- Information provided -
*** Block opens ***

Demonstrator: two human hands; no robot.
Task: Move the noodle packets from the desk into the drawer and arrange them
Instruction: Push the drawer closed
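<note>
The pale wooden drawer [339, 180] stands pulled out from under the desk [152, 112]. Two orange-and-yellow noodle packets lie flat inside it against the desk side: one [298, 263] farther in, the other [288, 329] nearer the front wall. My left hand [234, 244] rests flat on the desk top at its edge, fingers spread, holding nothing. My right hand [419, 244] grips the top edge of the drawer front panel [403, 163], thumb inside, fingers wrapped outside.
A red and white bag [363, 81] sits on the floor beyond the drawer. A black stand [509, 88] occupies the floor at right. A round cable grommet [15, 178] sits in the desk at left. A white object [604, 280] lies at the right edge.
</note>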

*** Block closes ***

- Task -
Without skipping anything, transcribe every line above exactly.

- Response area -
Demonstrator: two human hands; no robot.
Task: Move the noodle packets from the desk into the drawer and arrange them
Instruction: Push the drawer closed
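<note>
The pale wooden drawer [339, 180] stands pulled out from under the desk [152, 112]. Two orange-and-yellow noodle packets lie flat inside it against the desk side: one [298, 263] farther in, the other [288, 329] nearer the front wall. My left hand [234, 244] rests flat on the desk top at its edge, fingers spread, holding nothing. My right hand [419, 244] grips the top edge of the drawer front panel [403, 163], thumb inside, fingers wrapped outside.
A red and white bag [363, 81] sits on the floor beyond the drawer. A black stand [509, 88] occupies the floor at right. A round cable grommet [15, 178] sits in the desk at left. A white object [604, 280] lies at the right edge.
</note>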

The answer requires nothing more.